ABOUT THIS TASK ▸
Everything from the line with "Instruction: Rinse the" down to the last line of the material below must be written out exactly. Leave out all other lines.

COLLECTED DATA ▸
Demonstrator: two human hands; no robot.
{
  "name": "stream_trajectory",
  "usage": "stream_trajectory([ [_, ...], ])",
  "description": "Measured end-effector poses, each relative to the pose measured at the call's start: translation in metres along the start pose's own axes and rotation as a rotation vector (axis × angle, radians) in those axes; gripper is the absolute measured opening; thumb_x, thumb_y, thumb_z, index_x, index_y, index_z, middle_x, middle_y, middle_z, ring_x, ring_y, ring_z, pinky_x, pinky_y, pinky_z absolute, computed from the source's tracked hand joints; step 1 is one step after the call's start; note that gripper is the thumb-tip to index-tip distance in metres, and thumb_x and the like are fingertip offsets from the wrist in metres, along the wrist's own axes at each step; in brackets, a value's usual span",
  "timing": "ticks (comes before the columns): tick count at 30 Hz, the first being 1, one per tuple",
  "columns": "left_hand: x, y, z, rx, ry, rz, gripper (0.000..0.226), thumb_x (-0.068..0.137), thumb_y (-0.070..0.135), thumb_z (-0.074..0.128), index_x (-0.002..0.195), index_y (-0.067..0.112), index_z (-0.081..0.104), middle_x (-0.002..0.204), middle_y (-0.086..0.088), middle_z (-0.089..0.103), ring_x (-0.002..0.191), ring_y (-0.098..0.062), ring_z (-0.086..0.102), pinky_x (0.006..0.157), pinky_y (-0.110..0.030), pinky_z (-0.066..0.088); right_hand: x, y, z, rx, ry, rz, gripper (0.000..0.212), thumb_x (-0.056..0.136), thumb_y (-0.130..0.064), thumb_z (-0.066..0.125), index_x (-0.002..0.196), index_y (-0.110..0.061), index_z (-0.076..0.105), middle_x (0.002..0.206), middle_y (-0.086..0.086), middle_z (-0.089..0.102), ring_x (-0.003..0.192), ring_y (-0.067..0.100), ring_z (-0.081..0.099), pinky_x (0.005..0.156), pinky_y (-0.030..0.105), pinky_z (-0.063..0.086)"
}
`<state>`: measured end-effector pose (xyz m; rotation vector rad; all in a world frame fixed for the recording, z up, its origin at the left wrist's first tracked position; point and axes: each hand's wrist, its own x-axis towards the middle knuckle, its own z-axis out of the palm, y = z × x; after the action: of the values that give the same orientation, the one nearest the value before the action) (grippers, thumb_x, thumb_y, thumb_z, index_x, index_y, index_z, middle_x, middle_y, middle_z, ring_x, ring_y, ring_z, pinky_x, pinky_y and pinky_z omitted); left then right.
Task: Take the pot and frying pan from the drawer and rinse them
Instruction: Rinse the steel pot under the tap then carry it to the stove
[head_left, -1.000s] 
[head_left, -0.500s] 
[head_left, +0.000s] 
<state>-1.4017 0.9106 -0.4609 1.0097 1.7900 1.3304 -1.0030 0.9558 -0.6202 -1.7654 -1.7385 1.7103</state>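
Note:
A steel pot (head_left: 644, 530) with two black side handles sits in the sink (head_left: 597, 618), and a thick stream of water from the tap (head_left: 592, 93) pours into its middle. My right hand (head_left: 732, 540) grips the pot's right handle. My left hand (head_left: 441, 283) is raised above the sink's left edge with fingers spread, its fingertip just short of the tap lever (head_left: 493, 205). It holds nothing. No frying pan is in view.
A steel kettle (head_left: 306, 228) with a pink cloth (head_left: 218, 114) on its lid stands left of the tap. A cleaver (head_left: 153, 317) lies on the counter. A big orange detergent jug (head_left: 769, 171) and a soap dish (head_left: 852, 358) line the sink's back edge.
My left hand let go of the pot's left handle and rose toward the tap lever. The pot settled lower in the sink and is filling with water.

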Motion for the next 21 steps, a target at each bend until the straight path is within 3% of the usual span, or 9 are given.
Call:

RESPONSE TO THIS TASK ▸
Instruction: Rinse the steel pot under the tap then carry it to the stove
[head_left, -1.000s] 
[head_left, -0.500s] 
[head_left, +0.000s] 
<state>-1.4017 0.9106 -0.4609 1.0097 1.7900 1.3304 -1.0030 0.9558 -0.6202 -1.7654 -1.7385 1.7103</state>
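Note:
A steel pot (head_left: 644, 530) with two black side handles sits in the sink (head_left: 597, 618), and a thick stream of water from the tap (head_left: 592, 93) pours into its middle. My right hand (head_left: 732, 540) grips the pot's right handle. My left hand (head_left: 441, 283) is raised above the sink's left edge with fingers spread, its fingertip just short of the tap lever (head_left: 493, 205). It holds nothing. No frying pan is in view.
A steel kettle (head_left: 306, 228) with a pink cloth (head_left: 218, 114) on its lid stands left of the tap. A cleaver (head_left: 153, 317) lies on the counter. A big orange detergent jug (head_left: 769, 171) and a soap dish (head_left: 852, 358) line the sink's back edge.
My left hand let go of the pot's left handle and rose toward the tap lever. The pot settled lower in the sink and is filling with water.
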
Motion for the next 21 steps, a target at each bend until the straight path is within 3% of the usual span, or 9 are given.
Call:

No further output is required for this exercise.